Examine the material below. Gather every line in which the string "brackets" appears.
**********
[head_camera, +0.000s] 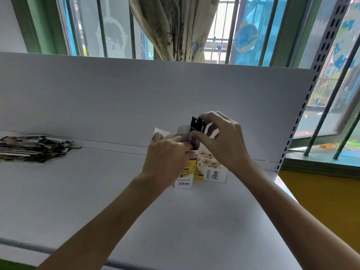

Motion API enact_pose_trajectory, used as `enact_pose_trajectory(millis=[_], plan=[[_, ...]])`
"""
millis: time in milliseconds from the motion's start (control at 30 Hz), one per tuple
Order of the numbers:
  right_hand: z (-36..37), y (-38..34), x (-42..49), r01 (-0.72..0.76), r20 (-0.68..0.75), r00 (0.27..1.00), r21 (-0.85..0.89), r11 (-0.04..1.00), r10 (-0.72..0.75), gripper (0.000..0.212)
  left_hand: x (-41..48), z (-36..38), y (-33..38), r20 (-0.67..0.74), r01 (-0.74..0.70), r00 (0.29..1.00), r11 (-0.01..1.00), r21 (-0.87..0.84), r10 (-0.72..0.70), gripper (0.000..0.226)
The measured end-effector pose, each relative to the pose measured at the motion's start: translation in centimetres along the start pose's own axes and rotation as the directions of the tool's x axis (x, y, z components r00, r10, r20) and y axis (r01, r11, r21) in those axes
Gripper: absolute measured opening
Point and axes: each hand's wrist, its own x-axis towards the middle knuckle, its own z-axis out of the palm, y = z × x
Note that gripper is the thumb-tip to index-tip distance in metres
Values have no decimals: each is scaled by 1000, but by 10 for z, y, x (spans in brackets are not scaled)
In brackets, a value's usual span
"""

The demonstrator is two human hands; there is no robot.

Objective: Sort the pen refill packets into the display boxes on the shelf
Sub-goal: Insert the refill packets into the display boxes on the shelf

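Toward the back right corner of the shelf (pixel 97 191), two yellow-and-white display boxes stood side by side, touching. The left hand (pixel 167 152) had its fingers curled round the top of the left display box (pixel 186 177), hiding what lay inside. Just above the boxes, the right hand (pixel 220 141) pinched a few dark refill packets (pixel 196 124) upright between thumb and fingers. The right display box (pixel 213 170) sat under that hand, its contents unseen. Near the shelf's left edge lay a loose pile of packets (pixel 33 148).
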Motion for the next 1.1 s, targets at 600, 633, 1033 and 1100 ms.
enact_pose_trajectory(millis=[600, 633, 1033, 1100], plan=[[-2, -23, 32, 274, 635, 772, -378, 884, 32, 23, -1, 7, -3, -232, -76, 970, 997, -6, 72, 21], [-3, -22, 33, 238, 669, 740, -355, 904, 68, 24, -1, 7, -2, -233, -79, 969, 997, -6, 76, 20], [-14, 28, -49, -274, 596, 758, -80, 958, 266, 74, -23, 18, -7, -315, 196, 841, 789, -583, -441, 33], [-6, 41, -61, -308, 615, 727, -105, 945, 306, 69, -34, 28, -5, -229, 250, 853, 752, -609, -470, 30]])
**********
• _YOUR SOLUTION_:
Values have no decimals: each is scaled by 1000, but by 10 for z, y, x (spans in brackets are not scaled)
In brackets, a value's usual span

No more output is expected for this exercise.